▸ Exercise details
Within the listing below, please show every line carrying the string "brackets".

▸ Source data
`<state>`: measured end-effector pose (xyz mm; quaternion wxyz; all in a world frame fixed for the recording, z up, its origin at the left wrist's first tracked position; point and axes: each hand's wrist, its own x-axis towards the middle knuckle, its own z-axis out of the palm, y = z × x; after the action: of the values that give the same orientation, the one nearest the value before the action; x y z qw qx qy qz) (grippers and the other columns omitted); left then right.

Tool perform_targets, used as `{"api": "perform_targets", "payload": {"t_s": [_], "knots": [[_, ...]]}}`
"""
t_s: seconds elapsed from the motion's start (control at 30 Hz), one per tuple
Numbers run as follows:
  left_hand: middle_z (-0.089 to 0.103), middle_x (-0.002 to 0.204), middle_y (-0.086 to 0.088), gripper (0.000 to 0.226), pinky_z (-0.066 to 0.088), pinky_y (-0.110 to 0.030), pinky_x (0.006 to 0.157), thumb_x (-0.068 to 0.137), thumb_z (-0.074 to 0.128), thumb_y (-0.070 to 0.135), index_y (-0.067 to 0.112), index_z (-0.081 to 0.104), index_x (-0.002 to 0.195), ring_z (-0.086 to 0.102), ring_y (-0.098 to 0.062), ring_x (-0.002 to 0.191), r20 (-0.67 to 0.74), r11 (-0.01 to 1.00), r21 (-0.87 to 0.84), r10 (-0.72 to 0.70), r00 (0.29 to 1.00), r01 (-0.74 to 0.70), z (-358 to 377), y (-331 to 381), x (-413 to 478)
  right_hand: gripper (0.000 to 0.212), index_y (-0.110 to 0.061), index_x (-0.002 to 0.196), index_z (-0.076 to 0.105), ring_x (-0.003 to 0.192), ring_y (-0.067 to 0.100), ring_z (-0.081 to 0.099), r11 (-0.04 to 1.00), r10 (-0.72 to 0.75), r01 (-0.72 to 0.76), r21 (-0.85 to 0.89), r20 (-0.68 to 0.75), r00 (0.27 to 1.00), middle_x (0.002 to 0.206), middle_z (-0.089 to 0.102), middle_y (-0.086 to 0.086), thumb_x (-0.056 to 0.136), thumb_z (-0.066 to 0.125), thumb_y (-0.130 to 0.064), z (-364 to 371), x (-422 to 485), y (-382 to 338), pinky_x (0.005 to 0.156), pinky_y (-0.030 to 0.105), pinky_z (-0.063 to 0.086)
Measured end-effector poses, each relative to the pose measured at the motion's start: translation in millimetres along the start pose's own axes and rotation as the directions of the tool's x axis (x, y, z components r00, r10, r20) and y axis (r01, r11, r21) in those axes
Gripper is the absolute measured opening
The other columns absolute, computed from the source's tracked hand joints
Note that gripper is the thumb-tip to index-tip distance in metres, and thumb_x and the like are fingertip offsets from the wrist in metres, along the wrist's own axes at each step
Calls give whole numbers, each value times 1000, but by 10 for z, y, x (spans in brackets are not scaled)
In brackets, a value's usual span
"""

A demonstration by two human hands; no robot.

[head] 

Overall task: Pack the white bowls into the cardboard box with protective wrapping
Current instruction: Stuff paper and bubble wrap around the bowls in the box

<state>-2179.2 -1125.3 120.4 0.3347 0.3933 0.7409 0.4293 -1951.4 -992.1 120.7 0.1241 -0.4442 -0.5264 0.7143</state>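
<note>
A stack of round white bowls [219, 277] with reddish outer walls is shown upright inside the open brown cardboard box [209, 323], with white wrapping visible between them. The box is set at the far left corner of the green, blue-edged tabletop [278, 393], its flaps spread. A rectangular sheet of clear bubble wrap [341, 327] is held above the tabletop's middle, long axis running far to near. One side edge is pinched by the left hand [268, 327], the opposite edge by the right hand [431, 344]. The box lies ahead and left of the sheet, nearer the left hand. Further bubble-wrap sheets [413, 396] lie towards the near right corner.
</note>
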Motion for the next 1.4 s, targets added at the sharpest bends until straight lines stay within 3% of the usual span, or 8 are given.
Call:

▸ Reply
Calls give whole numbers, each value times 1000, but by 10 for z, y, x (spans in brackets are not scaled)
In brackets, a value's usual span

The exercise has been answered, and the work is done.